Rund
drei Monate ist es her, als wir in unserem Beitrag "Quo
vadis - Europa" mit tiefen Sorgenfalten auf der Stirn auf
die Entwicklung der Prozesse rund um den europäischen
Verfassungsvertrag blicken mussten. Inzwischen kann man behaupten,
dass man einen guten Schritt vorankam - wenngleich auch in die
falsche Richtung. Etwas anderes war und ist von Merkel ja auch nicht
zu erwarten. Die Staats- und Regierungschefs der EU wollen sich am
kommenden Sonntag in Berlin feierlich darauf verpflichten, die Union
bis 2009 auf eine "erneuerte gemeinsame Grundlage" zu
stellen. Da die Aktivitäten zur Umgestaltung des Entwurfes des
"Vertrag für eine Verfassung für Europa" sich in
Grenzen halten, darf gemutmaßt werden, dass damit das "alte"

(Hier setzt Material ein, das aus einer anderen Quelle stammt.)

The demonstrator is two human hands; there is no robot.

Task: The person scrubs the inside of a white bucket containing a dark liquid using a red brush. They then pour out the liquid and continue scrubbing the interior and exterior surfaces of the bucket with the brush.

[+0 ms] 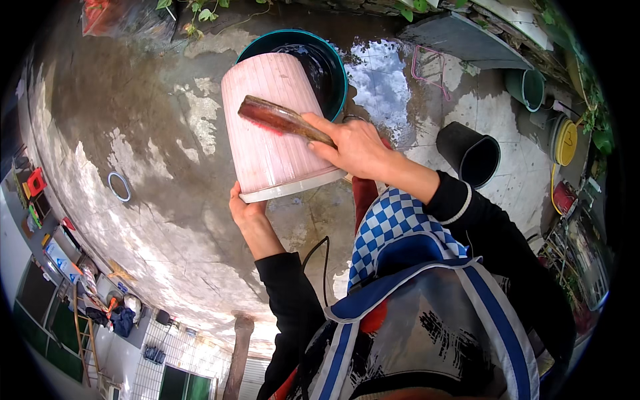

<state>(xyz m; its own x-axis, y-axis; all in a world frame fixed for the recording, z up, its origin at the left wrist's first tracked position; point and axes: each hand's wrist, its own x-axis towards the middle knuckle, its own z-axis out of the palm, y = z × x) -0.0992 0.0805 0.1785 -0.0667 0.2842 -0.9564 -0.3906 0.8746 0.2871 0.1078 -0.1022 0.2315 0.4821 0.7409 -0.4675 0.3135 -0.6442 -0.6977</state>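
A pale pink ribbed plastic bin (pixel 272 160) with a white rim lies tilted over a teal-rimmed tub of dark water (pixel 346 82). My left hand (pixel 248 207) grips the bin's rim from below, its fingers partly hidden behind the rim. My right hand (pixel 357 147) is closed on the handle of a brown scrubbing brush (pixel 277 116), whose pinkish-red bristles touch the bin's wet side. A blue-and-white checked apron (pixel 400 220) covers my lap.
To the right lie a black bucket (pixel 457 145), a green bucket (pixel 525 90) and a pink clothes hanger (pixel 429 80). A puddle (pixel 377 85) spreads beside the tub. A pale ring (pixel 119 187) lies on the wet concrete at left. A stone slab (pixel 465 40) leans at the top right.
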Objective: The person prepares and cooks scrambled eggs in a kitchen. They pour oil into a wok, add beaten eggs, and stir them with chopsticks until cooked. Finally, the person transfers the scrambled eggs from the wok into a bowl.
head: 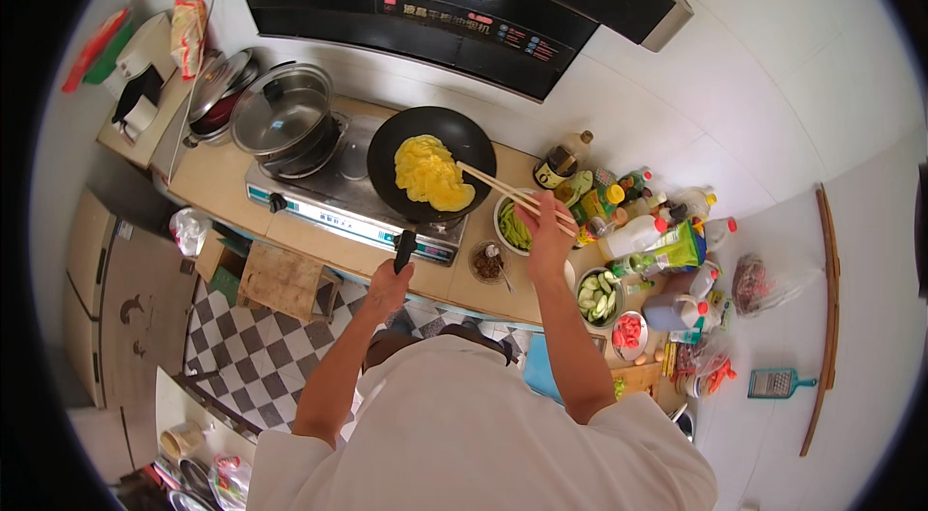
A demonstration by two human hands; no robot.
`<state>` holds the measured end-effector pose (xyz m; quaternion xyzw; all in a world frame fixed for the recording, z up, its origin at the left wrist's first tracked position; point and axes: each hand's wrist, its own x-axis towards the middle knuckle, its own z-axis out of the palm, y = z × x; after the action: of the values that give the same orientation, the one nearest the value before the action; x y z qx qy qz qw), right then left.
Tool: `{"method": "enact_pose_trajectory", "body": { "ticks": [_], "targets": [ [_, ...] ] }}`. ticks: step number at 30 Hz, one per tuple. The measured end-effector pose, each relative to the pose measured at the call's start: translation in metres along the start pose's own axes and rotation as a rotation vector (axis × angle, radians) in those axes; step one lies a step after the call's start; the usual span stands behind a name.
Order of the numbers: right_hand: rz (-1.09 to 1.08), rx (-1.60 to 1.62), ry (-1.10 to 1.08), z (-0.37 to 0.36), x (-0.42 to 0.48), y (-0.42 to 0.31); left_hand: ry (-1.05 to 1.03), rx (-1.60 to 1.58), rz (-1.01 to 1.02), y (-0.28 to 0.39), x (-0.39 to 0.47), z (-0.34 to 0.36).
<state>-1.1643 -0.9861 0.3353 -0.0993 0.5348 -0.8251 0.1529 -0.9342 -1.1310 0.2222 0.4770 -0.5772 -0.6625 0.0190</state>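
Note:
My left hand (390, 286) is closed around the black handle of a dark wok (384, 181), which stands on the right side of a gas stove (348, 217). Cooked yellow egg (428, 174) lies in the wok. A pair of wooden chopsticks (500, 186) is held in my right hand (547, 228), the tips over the wok's right part by the egg; whether they touch it I cannot tell. Just left of this hand is a white bowl of green vegetable strips (513, 227). A glass bowl with dark sauce and a spoon (489, 263) sits on the counter near the stove.
A lidded steamer pot (283, 112) occupies the left burner. Sauce and oil bottles (562, 159) crowd the counter's right side, near a bowl of sliced cucumber or squash (600, 297) and a bowl of red pieces (629, 335). The range hood (428, 10) hangs above. A wooden stool (279, 282) stands below left.

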Motion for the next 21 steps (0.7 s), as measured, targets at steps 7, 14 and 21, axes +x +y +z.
{"method": "enact_pose_trajectory", "body": {
  "ticks": [7, 14, 21],
  "targets": [
    [-0.014, -0.014, -0.138, -0.01, 0.007, -0.014, -0.002, -0.223, 0.137, 0.024, -0.008, 0.058],
    [0.037, -0.015, -0.055, -0.041, 0.007, -0.03, 0.043, -0.14, 0.094, 0.008, -0.057, 0.09],
    [-0.004, -0.006, -0.099, -0.048, 0.013, -0.032, 0.183, -0.016, 0.146, 0.005, -0.034, 0.093]
  ]
}}
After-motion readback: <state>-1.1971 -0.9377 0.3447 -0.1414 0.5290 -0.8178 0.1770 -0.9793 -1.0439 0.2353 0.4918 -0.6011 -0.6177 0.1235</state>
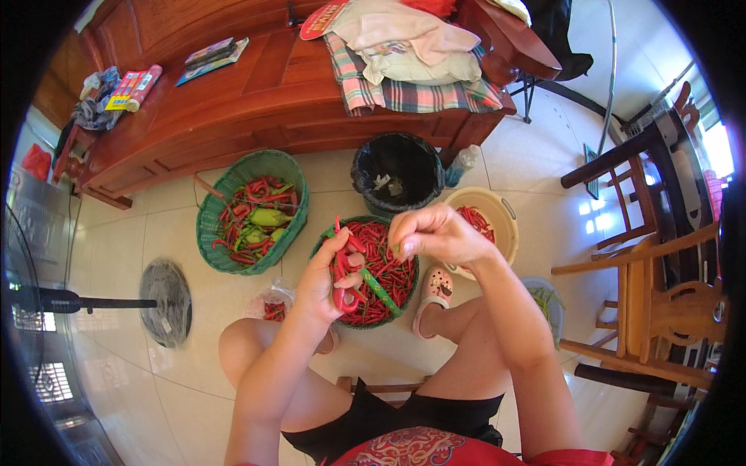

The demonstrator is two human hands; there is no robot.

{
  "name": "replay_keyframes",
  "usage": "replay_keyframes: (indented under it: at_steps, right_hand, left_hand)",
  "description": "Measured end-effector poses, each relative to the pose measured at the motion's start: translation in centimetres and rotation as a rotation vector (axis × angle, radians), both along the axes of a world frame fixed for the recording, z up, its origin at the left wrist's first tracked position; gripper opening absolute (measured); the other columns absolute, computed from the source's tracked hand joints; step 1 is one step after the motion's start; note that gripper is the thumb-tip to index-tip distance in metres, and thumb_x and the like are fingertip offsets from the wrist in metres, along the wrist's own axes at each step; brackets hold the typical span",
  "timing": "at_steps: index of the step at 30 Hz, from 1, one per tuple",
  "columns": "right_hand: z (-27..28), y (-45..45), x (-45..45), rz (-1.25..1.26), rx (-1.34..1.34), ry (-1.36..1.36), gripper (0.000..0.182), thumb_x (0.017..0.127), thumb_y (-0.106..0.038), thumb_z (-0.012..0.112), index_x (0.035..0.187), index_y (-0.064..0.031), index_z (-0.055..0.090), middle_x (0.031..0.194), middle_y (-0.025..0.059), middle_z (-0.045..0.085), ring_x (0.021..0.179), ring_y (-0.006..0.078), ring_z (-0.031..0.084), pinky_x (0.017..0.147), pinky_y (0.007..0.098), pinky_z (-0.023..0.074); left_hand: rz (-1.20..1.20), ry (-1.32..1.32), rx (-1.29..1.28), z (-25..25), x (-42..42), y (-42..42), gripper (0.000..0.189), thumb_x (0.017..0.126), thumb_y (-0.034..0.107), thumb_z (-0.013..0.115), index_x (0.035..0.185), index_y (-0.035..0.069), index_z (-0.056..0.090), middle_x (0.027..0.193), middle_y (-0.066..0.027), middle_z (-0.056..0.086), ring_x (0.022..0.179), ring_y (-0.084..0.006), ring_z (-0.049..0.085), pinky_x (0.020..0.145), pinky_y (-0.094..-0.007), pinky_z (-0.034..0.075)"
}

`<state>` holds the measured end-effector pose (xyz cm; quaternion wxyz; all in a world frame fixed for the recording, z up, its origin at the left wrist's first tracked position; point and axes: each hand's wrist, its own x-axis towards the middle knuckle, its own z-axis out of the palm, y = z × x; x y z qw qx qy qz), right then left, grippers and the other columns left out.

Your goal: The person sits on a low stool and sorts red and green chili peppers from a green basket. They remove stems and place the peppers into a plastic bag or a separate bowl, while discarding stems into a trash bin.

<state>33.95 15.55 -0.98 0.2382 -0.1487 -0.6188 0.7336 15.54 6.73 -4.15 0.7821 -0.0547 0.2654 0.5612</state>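
Observation:
Several red chili peppers (344,265) are gathered in my left hand (320,274), one with its tip pointing up past the thumb. My right hand (443,233) is raised to the right of it, thumb and fingertips pinched together on a small green bit (397,249), which looks like a pepper stem. Below both hands stands a round green basket (315,249) filled with small red chilies (387,265). Its green patterned strap handle (379,291) passes close to my left fingers. The lower ends of some held chilies are partly hidden by my palm.
A green woven basket (207,242) with red peppers and larger green vegetables stands left. Behind are a black-lined bin (373,201) and a wooden bench (233,116). A cream basin (506,233) holds red chilies. Wooden chairs (635,291) stand right, a fan base (165,303) left.

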Motion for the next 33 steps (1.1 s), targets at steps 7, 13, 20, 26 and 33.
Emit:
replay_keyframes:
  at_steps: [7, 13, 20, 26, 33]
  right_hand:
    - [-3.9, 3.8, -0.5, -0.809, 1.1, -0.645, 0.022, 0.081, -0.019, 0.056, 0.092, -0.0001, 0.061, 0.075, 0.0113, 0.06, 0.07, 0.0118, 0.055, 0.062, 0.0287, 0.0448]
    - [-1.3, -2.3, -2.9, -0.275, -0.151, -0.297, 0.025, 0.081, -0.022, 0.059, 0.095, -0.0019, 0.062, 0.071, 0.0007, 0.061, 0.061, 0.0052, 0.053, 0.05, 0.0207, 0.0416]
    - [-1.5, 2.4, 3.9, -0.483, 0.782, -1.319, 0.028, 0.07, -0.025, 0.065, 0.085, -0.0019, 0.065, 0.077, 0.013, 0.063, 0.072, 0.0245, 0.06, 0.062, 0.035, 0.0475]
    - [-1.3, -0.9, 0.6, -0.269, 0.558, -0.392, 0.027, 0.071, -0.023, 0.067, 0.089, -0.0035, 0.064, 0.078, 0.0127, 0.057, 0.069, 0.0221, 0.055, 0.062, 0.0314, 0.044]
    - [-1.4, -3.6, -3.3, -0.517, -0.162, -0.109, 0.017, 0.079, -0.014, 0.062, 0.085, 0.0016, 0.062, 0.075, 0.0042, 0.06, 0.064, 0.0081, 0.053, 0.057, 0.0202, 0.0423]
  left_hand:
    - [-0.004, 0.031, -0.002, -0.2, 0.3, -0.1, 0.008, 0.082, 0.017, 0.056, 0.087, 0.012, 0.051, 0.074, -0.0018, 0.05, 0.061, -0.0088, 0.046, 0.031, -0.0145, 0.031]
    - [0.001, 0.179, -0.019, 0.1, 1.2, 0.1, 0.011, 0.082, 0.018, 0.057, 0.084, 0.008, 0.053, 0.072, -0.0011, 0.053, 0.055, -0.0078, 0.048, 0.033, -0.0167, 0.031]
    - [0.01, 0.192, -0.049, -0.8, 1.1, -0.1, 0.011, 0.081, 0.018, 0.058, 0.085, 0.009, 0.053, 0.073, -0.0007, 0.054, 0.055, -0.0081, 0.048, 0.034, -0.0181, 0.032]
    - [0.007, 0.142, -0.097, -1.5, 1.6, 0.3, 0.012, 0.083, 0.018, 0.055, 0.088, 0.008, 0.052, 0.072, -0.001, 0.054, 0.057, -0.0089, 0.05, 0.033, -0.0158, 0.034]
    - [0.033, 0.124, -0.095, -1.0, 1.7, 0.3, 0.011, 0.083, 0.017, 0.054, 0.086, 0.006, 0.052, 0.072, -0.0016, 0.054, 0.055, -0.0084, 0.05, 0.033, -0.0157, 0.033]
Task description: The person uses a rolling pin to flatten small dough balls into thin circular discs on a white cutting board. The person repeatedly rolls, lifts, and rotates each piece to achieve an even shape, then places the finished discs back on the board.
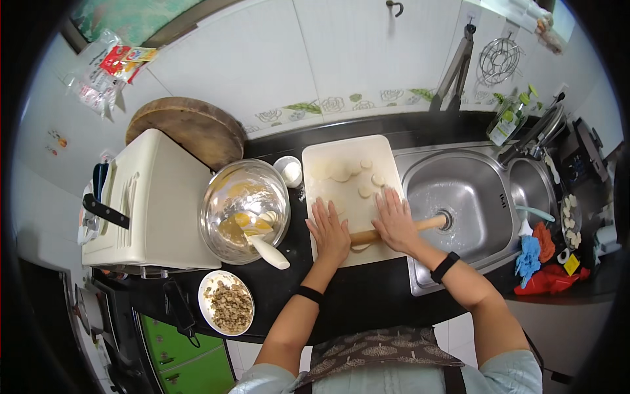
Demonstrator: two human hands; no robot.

und leider relativ untaugliche Machwerk gemeint ist. Die heute schon
Mächtigen halten sich indes anscheinend für bereits so
mächtig, dass sie es nicht mehr nötig haben, die Botschaft
aus Frankreich und den Niederlanden verstehen zu müssen. In
diesem unterirdischen Artikel
hat Aspen-Institute-Kurator Josef Joffe denn auch schon mal seine
Maske ein wenig gelupft...
Er
scheibt dort: "...Europa strotzt vor Vitalität, obwohl
(oder gerade weil) die Bürger in der Union wenig mitreden. ..."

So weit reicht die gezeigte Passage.